Formal ceremonies began at 10 AM, when, following a track-level ribbon-cutting just south of Merchants Row, a group of invited guests on Vermont Rail’s 1930s-vintage Green Mountain Railroad passenger railcars became the first to travel through Middlebury’s new rail tunnel.

An hour later, attention shifted to the corner of Main Street and Merchants Row, where Middlebury Selectboard Chair Brian Carpenter marked the occasion with brief remarks before being joined by Secretary of Transportation Joe Flynn for a ribbon-cutting to reopen the downtown roadways.

The gathered crowd then waved and cheered as the first vehicles to drive up the newly rebuilt Main Street represented Middlebury’s Police, Fire, and Public Works departments as well as Middlebury Regional EMS and ACTR’s Shuttlebury service.

The next vehicles through looked a little disoriented trying to navigate the slowly dispersing crowds, but eventually routine returned and by Friday afternoon traffic was once again flowing up and down Main Street and up Merchants Row. (Merchants Row remains one way up the hill.)

In the spirit of the day, the National Bank of Middlebury and Danforth have now reopened their Main Street locations, joining Autumn Gold, Parlour, Middlebury Mountaineer, Buy Again Alley, Sweet Cecily, Sabai Sabai, Vermont Book Shop, Main Street Stationery, Forth ’N Goal, IPJ, Edgewater Gallery, and Indulge Salon & Spa, all of which are located in the downtown area that was closed to thru traffic and all of which continued to operate during construction.

A VTrans videographer and drone operator were in town Friday to record the event.
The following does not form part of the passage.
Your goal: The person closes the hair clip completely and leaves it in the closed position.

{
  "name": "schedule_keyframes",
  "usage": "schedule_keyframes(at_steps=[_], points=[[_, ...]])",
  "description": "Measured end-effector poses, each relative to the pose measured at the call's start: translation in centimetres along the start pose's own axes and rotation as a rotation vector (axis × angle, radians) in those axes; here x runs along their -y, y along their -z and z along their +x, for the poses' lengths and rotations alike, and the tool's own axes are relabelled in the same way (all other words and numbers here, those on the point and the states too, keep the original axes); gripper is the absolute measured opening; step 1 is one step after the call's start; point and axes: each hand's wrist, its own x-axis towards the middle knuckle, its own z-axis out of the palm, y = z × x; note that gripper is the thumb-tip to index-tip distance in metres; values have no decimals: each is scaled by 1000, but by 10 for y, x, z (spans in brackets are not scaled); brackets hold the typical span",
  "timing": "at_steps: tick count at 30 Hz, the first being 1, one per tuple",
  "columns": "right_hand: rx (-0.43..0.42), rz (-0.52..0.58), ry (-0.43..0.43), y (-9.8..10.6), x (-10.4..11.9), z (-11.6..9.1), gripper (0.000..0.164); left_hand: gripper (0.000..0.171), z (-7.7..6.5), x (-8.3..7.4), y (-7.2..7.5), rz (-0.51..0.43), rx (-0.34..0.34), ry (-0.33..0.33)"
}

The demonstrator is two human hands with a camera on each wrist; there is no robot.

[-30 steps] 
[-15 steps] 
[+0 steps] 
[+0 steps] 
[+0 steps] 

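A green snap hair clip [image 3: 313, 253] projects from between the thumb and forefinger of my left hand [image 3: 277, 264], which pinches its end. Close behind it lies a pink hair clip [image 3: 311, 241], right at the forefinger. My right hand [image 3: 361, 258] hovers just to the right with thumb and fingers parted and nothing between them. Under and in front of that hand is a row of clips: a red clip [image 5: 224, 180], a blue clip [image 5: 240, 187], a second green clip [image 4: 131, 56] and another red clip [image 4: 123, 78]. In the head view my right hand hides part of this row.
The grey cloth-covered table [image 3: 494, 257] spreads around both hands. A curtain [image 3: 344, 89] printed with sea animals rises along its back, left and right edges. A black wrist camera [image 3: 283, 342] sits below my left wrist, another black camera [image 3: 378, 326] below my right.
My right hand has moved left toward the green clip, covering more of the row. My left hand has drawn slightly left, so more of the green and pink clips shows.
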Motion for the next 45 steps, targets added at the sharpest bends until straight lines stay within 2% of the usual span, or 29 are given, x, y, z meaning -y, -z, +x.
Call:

If you weren’t able to make it downtown or would like to relive the experience, you’re going to want to check out this five-minute overview of Friday’s reopening, which you can watch here.
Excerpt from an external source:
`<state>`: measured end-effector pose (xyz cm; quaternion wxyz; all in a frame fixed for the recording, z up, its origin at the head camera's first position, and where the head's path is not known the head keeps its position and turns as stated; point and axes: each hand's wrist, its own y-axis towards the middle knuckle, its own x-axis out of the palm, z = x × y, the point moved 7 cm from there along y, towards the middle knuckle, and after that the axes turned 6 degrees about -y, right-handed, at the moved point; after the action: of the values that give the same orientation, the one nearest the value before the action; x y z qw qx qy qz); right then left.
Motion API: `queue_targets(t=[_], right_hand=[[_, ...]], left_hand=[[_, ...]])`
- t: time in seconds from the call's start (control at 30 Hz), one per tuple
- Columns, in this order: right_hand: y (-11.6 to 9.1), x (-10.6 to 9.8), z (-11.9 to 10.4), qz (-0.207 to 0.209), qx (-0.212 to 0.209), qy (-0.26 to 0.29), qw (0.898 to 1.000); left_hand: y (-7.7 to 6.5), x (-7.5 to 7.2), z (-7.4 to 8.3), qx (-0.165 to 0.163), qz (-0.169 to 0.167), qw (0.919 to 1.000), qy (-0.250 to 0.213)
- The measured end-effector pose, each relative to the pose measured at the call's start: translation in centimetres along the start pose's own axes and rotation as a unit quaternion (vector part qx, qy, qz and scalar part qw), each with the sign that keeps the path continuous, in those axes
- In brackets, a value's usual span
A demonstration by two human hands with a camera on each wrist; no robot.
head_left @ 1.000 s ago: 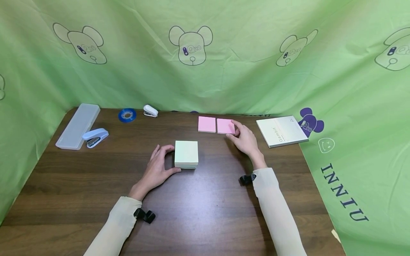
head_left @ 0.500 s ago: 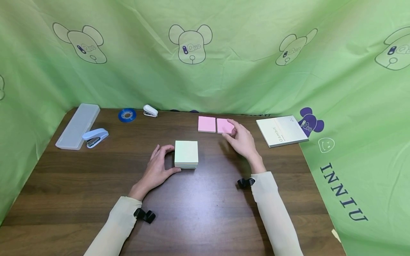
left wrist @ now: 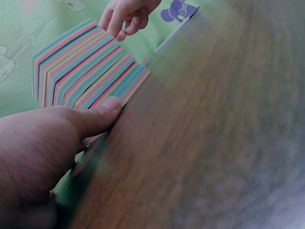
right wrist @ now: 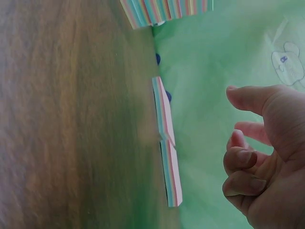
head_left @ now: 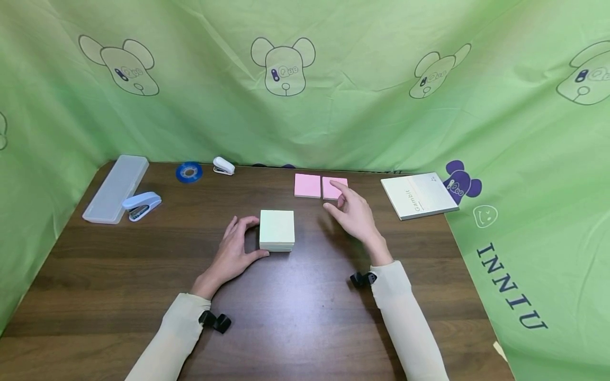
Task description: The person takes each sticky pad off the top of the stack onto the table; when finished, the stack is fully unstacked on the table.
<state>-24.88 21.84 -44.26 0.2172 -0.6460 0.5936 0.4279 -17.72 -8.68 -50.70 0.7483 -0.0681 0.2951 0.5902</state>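
Observation:
A thick stack of sticky notes with a pale green top stands mid-table; its sides show many coloured layers in the left wrist view. My left hand holds it from the left, thumb at the near side and forefinger near the far left corner. Farther back lie two thin pink-topped sticky note pads, the left pad and the right pad, side by side with a narrow gap. My right hand hovers over the right pad's near edge, thumb and forefinger apart, holding nothing.
A white book lies at the right edge. Back left are a frosted case, a light-blue stapler, a blue tape roll and a small white stapler. A green curtain hangs behind the table.
My right hand has come away from the right pink pad's right edge, moving left and slightly nearer, its fingers off the pad. The left hand and the stack have stayed put.

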Motion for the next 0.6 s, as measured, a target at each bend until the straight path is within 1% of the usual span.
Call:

Brian Carpenter’ remarks summarized what I think many in Middlebury felt on Friday morning. Those are posted here if you’d like to read them.

And you can view the entire 10-week construction in central downtown in time-lapse mode as recorded from the roof of the Duclos Building here.

Finally, on behalf of the Town of Middlebury and VTrans and its construction partners, I want to thank you and our community for finding a way to work through and around this summer of construction. It was pretty much as advertised, though not, I hope, as bad as feared. And though construction continues downtown, the hard part is over. Let’s look ahead to see what next week holds in store.

Your Weekly Construction Update

Fall construction got underway this week as much of the focus now shifts to Triangle Park.

In the photo below Kubricky is coring a hole for a drainage pipe in a concrete water vault that will sit underground in Triangle Park and control operation of the fountain that will once again sit in the lower half of the park.

On Thursday, both Waters and Landshapes returned to town to continue building our new downtown sidewalks and landscaping downtown.

This week, as shown in the photo below, Waters is working on the bump-out at the top of Merchants Row—small granite blocks will be placed on top of the poured cement—and then expects to pour sidewalks in front of St. Stephen’s on Main Street and from Court Square down Merchants Row alongside the Town Green.

Landshapes is installing granite stones in the “double-curbed” areas in front of the Battell Block and Duclos building and will begin putting in place the historic ashlar blocks—now identified as limestone, not granite, thanks to a rock-savvy reader—as benches around the six maple trees that will sit on the perimeter of Triangle Park.

Kubricky expects to pour the first 90 feet of the north cap walls on Monday and to continue forming up and pouring the cap walls all the way to the old at-grade crossing across from Fire and Ice in the days ahead.

Up on the north end of the project, ECI completed tying in a new stormwater drainage line along Middle Seymour Street on Thursday and will shift to Seymour Street next week to install a new waterline at The Depot. Following that, ECI expects next week to pave Middle Seymour Street so expect alternating lane traffic again there at some point next week.

That’s all for today. See you downtown.